Seria claramente um erro, então, interpretar um determinado uso da palavra “dubh” como literalmente significando “preto ou escuro na aparência física”, em oposição a ter algum outro sentido metafórico. A própria fonte usada pelo próprio MacRitchie estabelece isso e, portanto, mina seu argumento etimológico, como citado por muitos proponentes da atual teoria “Twa pygmy” da pré-história irlandesa.

Mais ainda, mesmo que a frase “Dubh Eireannach” tivesse a intenção de significar literalmente “um irlandês de aparência escura”, é importante lembrar que os espectros raciais variam de cultura para cultura, e o que poderia ter sido considerado como uma tez escura na Idade da Pedra, a Irlanda teria sido descrita de forma muito diferente por um habitante da África naquela época.

Conclusão

A teoria do “pigmeu africano” da pré-história irlandesa, e em particular a teoria do genocídio do povo Twa por São Patrício, representam uma fascinante, se confundida e às vezes incoerente, confusão de várias vertentes da pseudo-história e da versão euhemerizada da irlandesa, bantu, egípcia e outras mitologias.

Kairn Klieman, professor associado de história na Universidade de Houston e autor de uma história dos pigmeus Batwa da África Central, descartou a teoria como uma “trapalhada de idéias”, mas disse que era uma interessante tentativa de entender as maneiras pelas quais várias culturas geograficamente separadas desenvolveram idéias semelhantes sobre “pessoas pequenas”, em particular conferindo a elas poderes mágicos e sobrenaturais.

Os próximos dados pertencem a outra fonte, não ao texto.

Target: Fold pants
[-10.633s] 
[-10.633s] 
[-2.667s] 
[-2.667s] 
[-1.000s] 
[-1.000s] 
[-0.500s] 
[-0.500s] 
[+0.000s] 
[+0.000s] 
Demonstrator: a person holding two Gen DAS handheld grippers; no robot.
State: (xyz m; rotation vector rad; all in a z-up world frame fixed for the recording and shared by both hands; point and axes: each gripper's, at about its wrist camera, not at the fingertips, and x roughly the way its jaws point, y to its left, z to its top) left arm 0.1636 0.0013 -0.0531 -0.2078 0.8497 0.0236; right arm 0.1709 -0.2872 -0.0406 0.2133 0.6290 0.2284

Escrita por e-mail, ela nos disse que a teoria explora “semelhanças reais que existem em termos de mitos sobre pequenas pessoas associadas à terra (sprites, duendes, duendes míticos, batwa mítico)”. Esses mitos existem desde os tempos egípcios e há uma longa história intelectual de como eles vieram, nas mentes ocidentais, para serem associados com os humanos primordiais. Quando os europeus conheceram Batwa, eles descarregaram todo esse mito sobre eles”

No entanto, Klieman acrescentou isso: “A ideia de que ‘pigmeus’ ou pequenas pessoas negras habitavam o mundo nos tempos antigos é um tropo do século 19 que se baseia no antigo mito dos pigmeus no mundo ocidental.”

Também colocamos a teoria ao Dáibhí Ó’Cróinín, professor de história na Universidade Nacional da Irlanda em Galway, e autor de uma história do início da Irlanda medieval. A sua resposta por correio electrónico foi inequívoca: “Completo disparate”, escreveu ele.